WORK ITEM - Reproduce the data exactly as it stands.

DATASET SECTION -
┌──

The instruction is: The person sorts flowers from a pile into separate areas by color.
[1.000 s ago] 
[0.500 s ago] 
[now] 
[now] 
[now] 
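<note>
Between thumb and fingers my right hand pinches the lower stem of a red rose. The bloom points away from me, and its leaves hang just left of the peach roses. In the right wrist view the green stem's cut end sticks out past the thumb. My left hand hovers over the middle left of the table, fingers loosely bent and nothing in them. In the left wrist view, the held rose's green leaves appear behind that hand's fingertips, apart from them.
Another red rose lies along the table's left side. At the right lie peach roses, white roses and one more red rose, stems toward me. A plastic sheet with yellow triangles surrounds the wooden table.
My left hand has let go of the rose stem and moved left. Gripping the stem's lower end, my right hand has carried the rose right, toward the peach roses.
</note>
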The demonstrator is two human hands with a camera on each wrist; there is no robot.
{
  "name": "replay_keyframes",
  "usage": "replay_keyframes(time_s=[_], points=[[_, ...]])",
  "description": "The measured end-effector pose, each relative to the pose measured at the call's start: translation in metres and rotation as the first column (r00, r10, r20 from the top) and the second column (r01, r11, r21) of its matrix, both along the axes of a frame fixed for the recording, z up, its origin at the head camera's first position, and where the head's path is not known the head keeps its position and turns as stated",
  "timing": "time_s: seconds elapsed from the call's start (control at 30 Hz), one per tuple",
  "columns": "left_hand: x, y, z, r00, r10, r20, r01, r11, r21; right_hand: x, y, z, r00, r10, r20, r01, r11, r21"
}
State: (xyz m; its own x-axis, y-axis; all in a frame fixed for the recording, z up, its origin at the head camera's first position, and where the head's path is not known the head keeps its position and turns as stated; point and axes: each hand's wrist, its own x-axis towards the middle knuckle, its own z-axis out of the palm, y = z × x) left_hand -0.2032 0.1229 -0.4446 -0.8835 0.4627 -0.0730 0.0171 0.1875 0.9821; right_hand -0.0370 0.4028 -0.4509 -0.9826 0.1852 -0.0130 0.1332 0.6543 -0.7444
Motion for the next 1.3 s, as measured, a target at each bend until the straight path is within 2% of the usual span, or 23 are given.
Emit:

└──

RESPONSE -
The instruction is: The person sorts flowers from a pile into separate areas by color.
[1.000 s ago] 
[0.500 s ago] 
[now] 
[now] 
[now] 
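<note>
Between thumb and fingers my right hand pinches the lower stem of a red rose. The bloom points away from me, and its leaves hang just left of the peach roses. In the right wrist view the green stem's cut end sticks out past the thumb. My left hand hovers over the middle left of the table, fingers loosely bent and nothing in them. In the left wrist view, the held rose's green leaves appear behind that hand's fingertips, apart from them.
Another red rose lies along the table's left side. At the right lie peach roses, white roses and one more red rose, stems toward me. A plastic sheet with yellow triangles surrounds the wooden table.
My left hand has let go of the rose stem and moved left. Gripping the stem's lower end, my right hand has carried the rose right, toward the peach roses.
</note>
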The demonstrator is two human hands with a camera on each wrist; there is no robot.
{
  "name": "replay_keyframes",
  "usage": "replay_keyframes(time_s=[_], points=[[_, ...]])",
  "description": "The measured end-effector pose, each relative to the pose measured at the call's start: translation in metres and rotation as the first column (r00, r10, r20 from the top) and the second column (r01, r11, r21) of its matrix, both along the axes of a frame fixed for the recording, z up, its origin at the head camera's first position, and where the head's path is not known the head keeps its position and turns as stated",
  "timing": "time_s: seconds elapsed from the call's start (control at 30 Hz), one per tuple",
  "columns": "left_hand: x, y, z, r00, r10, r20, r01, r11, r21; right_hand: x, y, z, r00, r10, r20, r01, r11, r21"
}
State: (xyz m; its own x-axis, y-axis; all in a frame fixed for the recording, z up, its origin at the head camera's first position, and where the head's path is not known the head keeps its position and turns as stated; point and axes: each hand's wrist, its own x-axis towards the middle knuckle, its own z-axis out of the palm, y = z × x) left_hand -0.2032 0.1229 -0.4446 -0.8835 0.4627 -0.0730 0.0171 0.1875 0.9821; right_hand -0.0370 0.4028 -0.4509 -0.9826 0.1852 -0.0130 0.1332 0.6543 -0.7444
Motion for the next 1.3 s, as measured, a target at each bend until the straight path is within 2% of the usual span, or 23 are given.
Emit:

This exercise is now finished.